Confronto fra Bardone e Berutti: ancora 5 anni di rigore per il Comune?

L'incontro fra il Sindaco ed il suo predecessore, domenica 14 settembre, allo Chalet

Il Consigliere Regionale ed ex Sindaco Massimo Berutti, l'avvocato Marco Balossino e il Sindaco Gianluca Bardone

Il confronto tra il Sindaco di Tortona Gianluca Bardone ed il suo predecessore, Massimo Berutti, era probabilmente il più atteso fra gli incontri organizzati dal Partito Democratico, nell’ambito della “Festa dell’Unità”. Peccato che come spesso accade in queste occasioni, non si riesca ad interessare un pubblico che vada oltre i “soliti” addetti ai lavori, a dire il vero in questa occasione neppure troppo numerosi, causa forse l’infelice scelta di giorno ed orario, domenica alle 18.30. Eppure, gli spunti interessanti non sono mancati nel confronto moderato da Marco Balossino, altro ex primo cittadino, anche se il clima “elettrico” della campagna elettorale è ormai lontano. Intanto, da sottolineare come le differenze fra “vecchio” e “nuovo” non siano più così nette, di fronte ai dati di un bilancio comunale “asfittico” che costringe anche la nuova Amministrazione a fare i conti con la politica del “rigore” ed il termine “alienazioni” non sia più tabù per il Centro Sinistra tortonese.
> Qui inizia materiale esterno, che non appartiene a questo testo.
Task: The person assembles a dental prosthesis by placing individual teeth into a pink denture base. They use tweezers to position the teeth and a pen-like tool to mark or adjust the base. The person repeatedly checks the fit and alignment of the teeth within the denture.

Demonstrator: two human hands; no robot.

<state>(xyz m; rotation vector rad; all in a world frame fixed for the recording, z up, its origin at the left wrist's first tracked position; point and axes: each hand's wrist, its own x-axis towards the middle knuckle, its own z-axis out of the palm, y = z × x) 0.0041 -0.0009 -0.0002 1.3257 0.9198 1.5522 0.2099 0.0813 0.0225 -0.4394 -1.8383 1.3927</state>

Altro tema affrontato, il continuo cambio di guida delle Amministrazioni tortonesi che hanno forse impedito negli anni, la realizzazione di un progetto compiuto per la città, come invece avrebbe potuto garantire una maggiore continuità: un ostacolo certo, anche se ancora più d’intralcio paiono essere leggi e “paletti” imposti dal Governo centrale che spesso impediscono alle Amministrazioni locali di portare avanti piani a lungo termine, a causa dei frequenti “stravolgimenti” di norme e regole a livello a nazionale. Importante differenza fra le due visioni politiche, il destino delle società partecipate, Atm in particolare: Berutti aveva dato avvio alla liquidazione, Bardone ha scelto di salvare l’azienda che per ora resterà “ferma” in attesa di poter ridiventare (forse) punto di riferimento per la gestione dei servizi in città. Ma la questione che sta forse più a cuore anche ai cittadini, è comprendere quando il Comune potrà dire concluso il periodo di crisi e rigore, tornando magari ad investire con un bilancio finalmente “in salute”: almeno cinque anni secondo Berutti, mentre Bardone preferisce essere più cauto e non esprimersi, augurandosi di certo un “decorso” più breve che gli consenta entro il termine del suo mandato, di ritornare a fare politica, anziché limitarsi a gestire l’ordinario, limitando i danni.